Task statement:
Using the listing, work out the number of lines where "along" shows up, and answer with that number alone.

Supplied information:
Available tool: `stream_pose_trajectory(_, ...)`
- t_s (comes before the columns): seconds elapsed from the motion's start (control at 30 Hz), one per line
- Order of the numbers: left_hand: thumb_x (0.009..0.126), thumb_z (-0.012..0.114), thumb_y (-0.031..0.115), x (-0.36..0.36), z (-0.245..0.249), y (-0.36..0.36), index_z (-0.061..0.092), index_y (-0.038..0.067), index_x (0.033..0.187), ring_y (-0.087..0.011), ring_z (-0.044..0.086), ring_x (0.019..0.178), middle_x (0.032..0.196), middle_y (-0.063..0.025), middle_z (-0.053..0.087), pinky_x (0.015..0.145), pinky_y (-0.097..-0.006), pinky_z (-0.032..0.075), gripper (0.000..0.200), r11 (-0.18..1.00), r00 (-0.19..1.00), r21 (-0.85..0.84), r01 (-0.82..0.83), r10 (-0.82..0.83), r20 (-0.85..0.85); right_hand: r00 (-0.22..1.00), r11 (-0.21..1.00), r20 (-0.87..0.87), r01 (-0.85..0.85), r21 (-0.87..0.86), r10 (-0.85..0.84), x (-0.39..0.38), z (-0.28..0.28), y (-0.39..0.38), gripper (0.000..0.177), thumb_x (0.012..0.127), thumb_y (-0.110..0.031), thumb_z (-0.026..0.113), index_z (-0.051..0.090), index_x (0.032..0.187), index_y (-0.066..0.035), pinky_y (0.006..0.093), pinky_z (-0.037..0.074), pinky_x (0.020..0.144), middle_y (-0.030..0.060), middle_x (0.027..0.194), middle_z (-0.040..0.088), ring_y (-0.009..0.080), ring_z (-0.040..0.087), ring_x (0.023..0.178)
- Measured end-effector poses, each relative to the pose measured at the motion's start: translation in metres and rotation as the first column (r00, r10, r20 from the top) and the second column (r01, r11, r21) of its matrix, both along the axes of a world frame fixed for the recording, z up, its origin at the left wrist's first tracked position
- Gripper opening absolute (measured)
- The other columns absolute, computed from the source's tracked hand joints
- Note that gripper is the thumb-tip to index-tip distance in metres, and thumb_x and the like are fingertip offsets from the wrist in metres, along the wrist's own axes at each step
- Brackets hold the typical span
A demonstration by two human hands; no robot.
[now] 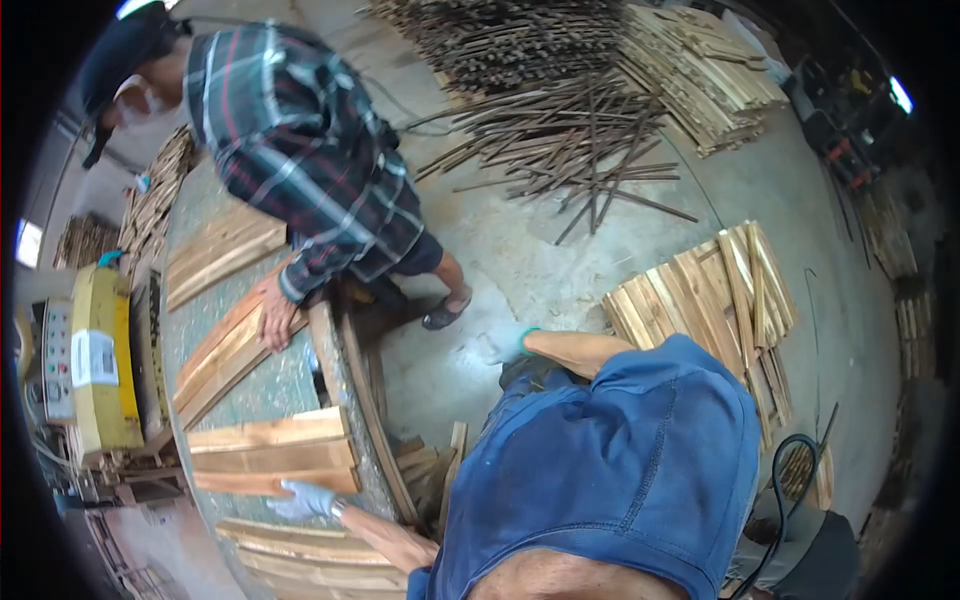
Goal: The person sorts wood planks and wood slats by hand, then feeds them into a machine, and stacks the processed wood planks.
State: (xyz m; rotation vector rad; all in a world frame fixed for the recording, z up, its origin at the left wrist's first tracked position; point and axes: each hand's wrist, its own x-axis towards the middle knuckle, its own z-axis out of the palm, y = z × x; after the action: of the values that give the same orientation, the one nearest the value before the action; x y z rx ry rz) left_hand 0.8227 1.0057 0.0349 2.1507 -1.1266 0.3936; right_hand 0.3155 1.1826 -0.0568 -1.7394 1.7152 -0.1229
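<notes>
My left hand (pixel 303 500), in a pale glove, lies with fingers stretched out at the lower edge of a group of wooden boards (pixel 270 455) on the green-topped table (pixel 270 385). More boards (pixel 310 550) lie just below that hand. My right hand (pixel 505 343), in a light glove with a green cuff, is held in front of my body over the floor. Its fingers blur into the pale background, so I cannot see whether it holds anything.
A co-worker in a plaid shirt (pixel 300 150) leans over the table, one bare hand (pixel 275 312) on other boards (pixel 235 350). A yellow machine (pixel 105 370) stands at the left. Board stacks (pixel 680 290) and thin dark sticks (pixel 570 140) lie on the floor.
</notes>
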Motion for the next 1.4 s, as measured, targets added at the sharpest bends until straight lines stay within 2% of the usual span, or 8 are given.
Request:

The answer:
2